* **Assignment**
There is material below. Print exactly the lines starting at the line with "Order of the" and ending at the line with "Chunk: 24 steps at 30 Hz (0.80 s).", ends included, and no others.

* **Records for processing**
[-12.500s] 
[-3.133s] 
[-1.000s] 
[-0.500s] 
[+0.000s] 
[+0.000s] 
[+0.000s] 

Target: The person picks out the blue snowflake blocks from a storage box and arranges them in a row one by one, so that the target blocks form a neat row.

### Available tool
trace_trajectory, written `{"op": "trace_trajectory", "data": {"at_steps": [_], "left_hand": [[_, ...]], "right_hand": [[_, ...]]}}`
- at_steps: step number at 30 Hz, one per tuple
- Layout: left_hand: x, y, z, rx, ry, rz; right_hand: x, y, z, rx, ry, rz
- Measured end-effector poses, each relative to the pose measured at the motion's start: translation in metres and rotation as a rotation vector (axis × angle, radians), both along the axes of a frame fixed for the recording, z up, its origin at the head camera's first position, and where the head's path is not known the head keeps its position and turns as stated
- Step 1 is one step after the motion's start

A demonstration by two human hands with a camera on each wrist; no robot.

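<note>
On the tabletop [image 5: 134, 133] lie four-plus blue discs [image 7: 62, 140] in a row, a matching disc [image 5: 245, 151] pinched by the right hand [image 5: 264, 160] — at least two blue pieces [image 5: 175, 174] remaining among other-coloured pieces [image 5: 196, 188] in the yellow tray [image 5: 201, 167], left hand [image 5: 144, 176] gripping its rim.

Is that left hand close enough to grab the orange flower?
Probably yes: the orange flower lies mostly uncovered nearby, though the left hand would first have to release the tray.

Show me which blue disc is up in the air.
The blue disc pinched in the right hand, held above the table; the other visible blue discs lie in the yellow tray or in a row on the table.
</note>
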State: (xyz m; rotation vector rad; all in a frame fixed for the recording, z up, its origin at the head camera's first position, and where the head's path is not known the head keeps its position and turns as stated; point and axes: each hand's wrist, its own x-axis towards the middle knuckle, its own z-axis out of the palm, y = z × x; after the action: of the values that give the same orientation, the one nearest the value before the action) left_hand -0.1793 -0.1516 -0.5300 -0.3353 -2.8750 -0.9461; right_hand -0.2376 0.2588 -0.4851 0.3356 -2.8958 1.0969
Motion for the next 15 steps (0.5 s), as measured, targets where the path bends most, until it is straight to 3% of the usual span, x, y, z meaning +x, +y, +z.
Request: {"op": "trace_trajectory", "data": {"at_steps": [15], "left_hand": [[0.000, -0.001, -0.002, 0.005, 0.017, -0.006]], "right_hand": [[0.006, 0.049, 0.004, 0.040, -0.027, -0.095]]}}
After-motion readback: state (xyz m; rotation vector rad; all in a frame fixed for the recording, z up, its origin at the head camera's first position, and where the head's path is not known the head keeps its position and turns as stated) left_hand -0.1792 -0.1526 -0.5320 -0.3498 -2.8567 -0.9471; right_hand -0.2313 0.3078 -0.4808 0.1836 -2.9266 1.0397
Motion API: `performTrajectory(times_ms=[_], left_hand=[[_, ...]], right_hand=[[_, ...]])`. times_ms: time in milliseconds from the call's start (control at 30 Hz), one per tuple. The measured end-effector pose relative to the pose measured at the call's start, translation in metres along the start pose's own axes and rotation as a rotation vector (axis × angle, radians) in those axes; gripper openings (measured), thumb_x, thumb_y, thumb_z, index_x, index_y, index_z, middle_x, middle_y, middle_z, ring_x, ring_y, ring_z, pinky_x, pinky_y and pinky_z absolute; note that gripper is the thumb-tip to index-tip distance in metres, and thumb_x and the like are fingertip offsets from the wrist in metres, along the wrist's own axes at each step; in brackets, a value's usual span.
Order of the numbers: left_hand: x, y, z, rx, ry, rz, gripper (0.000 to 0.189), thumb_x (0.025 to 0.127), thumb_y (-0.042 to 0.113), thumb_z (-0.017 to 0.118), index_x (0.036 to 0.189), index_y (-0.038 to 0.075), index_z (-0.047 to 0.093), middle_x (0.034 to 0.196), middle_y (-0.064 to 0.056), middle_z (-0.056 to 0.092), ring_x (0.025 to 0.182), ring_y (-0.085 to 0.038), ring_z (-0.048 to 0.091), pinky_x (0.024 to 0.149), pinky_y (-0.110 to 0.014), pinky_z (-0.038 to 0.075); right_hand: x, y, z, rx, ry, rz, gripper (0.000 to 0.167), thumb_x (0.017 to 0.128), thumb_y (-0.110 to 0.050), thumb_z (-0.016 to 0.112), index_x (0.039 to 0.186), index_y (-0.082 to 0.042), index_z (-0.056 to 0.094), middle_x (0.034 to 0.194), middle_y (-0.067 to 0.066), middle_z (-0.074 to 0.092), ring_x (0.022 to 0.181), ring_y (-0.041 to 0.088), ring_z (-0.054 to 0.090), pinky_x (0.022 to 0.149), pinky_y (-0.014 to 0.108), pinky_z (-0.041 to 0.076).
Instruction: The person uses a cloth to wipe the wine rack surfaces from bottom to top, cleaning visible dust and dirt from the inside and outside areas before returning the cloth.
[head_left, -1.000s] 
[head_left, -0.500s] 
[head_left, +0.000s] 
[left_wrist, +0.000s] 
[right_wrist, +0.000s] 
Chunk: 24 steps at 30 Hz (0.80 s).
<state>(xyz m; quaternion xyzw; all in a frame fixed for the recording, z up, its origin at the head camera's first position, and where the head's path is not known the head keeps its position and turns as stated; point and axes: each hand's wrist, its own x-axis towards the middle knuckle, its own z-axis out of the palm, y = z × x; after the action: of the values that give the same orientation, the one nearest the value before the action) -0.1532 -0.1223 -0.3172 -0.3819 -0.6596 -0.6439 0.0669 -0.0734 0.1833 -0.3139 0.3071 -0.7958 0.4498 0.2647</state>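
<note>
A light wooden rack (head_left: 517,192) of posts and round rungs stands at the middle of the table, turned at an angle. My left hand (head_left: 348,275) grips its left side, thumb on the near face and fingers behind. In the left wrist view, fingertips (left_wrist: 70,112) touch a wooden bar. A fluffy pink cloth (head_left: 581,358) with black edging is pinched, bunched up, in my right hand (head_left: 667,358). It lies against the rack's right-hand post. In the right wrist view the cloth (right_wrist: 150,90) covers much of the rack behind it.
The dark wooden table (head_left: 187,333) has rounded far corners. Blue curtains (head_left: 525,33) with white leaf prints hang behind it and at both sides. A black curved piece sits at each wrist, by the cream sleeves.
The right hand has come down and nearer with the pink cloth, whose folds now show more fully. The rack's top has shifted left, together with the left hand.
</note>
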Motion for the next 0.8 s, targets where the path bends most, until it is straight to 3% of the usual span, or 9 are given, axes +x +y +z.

* **Answer section**
Order of the numbers: left_hand: x, y, z, rx, ry, rz, gripper (0.000 to 0.189), thumb_x (0.025 to 0.127), thumb_y (-0.042 to 0.113), thumb_z (-0.017 to 0.118), index_x (0.036 to 0.189), index_y (-0.038 to 0.075), index_z (-0.047 to 0.093), middle_x (0.034 to 0.196), middle_y (-0.064 to 0.056), middle_z (-0.056 to 0.092), ring_x (0.025 to 0.182), ring_y (-0.085 to 0.038), ring_z (-0.048 to 0.091), pinky_x (0.024 to 0.149), pinky_y (-0.110 to 0.014), pinky_z (-0.038 to 0.075); right_hand: x, y, z, rx, ry, rz, gripper (0.000 to 0.167), thumb_x (0.017 to 0.128), thumb_y (-0.110 to 0.050), thumb_z (-0.016 to 0.112), index_x (0.039 to 0.186), index_y (-0.082 to 0.042), index_z (-0.056 to 0.094), middle_x (0.034 to 0.194), middle_y (-0.067 to 0.066), middle_z (-0.074 to 0.092), ring_x (0.022 to 0.181), ring_y (-0.041 to 0.088), ring_z (-0.054 to 0.090), pinky_x (0.022 to 0.149), pinky_y (-0.014 to 0.108), pinky_z (-0.041 to 0.076).
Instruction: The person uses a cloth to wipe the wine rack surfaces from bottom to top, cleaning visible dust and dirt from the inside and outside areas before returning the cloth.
[head_left, -1.000s] 
[head_left, -0.500s] 
[head_left, +0.000s] 
[left_wrist, +0.000s] 
[right_wrist, +0.000s] 
Chunk: 24 steps at 30 Hz (0.80 s).

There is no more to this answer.